### YOUR GOAL:
Print the full listing below exactly, keeping every character as it stands.

((

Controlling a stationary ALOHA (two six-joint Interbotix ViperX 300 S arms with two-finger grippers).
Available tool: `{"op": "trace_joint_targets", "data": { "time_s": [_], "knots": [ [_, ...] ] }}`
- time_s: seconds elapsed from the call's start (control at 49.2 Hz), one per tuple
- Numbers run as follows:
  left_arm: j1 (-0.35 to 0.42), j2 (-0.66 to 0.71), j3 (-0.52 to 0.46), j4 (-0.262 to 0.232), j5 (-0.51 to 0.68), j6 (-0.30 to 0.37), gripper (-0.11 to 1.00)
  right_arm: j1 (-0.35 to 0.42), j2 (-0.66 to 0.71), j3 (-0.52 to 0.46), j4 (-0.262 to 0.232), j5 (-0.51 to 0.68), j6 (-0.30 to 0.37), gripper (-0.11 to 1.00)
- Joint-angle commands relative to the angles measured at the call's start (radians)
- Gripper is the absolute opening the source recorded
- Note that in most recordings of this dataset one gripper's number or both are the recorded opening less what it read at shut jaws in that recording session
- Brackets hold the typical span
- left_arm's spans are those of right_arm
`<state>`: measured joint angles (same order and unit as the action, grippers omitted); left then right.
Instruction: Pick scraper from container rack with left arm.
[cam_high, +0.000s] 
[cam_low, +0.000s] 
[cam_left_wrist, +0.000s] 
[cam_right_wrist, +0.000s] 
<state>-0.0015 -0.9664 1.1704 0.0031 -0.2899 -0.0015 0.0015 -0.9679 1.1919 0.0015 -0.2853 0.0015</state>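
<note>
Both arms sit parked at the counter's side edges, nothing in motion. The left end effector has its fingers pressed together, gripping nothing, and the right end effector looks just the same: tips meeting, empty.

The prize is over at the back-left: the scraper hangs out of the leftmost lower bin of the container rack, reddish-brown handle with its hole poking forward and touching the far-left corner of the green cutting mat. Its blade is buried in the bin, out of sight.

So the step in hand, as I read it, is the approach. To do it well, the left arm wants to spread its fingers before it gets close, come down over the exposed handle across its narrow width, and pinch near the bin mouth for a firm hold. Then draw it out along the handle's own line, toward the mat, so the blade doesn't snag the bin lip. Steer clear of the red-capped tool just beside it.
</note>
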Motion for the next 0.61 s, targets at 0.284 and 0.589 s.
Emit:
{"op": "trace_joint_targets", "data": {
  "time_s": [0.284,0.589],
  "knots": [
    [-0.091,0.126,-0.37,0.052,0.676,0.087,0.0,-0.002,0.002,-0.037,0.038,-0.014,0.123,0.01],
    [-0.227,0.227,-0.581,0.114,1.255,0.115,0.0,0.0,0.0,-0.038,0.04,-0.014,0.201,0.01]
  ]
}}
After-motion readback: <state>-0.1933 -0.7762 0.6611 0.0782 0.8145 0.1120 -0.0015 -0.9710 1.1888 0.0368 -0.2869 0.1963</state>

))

### OUTPUT BELOW:
Controlling a stationary ALOHA (two six-joint Interbotix ViperX 300 S arms with two-finger grippers).
Available tool: `{"op": "trace_joint_targets", "data": { "time_s": [_], "knots": [ [_, ...] ] }}`
- time_s: seconds elapsed from the call's start (control at 49.2 Hz), one per tuple
- Numbers run as follows:
  left_arm: j1 (-0.35 to 0.42), j2 (-0.66 to 0.71), j3 (-0.52 to 0.46), j4 (-0.262 to 0.232), j5 (-0.51 to 0.68), j6 (-0.30 to 0.37), gripper (-0.11 to 1.00)
  right_arm: j1 (-0.35 to 0.42), j2 (-0.66 to 0.71), j3 (-0.52 to 0.46), j4 (-0.262 to 0.232), j5 (-0.51 to 0.68), j6 (-0.30 to 0.37), gripper (-0.11 to 1.00)
- Joint-angle commands relative to the angles measured at the call's start (radians)
- Gripper is the absolute opening the source recorded
- Note that in most recordings of this dataset one gripper's number or both are the recorded opening less what it read at shut jaws in that recording session
- Brackets hold the typical span
- left_arm's spans are those of right_arm
`<state>`: measured joint angles (same order and unit as the action, grippers omitted); left then right.
Instruction: Pick scraper from container rack with left arm.
[cam_high, +0.000s] 
[cam_low, +0.000s] 
[cam_left_wrist, +0.000s] 
[cam_right_wrist, +0.000s] 
<state>-0.0015 -0.9664 1.1704 0.0031 -0.2899 -0.0015 0.0015 -0.9679 1.1919 0.0015 -0.2853 0.0015</state>
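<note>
Both arms sit parked at the counter's side edges, nothing in motion. The left end effector has its fingers pressed together, gripping nothing, and the right end effector looks just the same: tips meeting, empty.

The prize is over at the back-left: the scraper hangs out of the leftmost lower bin of the container rack, reddish-brown handle with its hole poking forward and touching the far-left corner of the green cutting mat. Its blade is buried in the bin, out of sight.

So the step in hand, as I read it, is the approach. To do it well, the left arm wants to spread its fingers before it gets close, come down over the exposed handle across its narrow width, and pinch near the bin mouth for a firm hold. Then draw it out along the handle's own line, toward the mat, so the blade doesn't snag the bin lip. Steer clear of the red-capped tool just beside it.
</note>
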Motion for the next 0.61 s, targets at 0.284 and 0.589 s.
Emit:
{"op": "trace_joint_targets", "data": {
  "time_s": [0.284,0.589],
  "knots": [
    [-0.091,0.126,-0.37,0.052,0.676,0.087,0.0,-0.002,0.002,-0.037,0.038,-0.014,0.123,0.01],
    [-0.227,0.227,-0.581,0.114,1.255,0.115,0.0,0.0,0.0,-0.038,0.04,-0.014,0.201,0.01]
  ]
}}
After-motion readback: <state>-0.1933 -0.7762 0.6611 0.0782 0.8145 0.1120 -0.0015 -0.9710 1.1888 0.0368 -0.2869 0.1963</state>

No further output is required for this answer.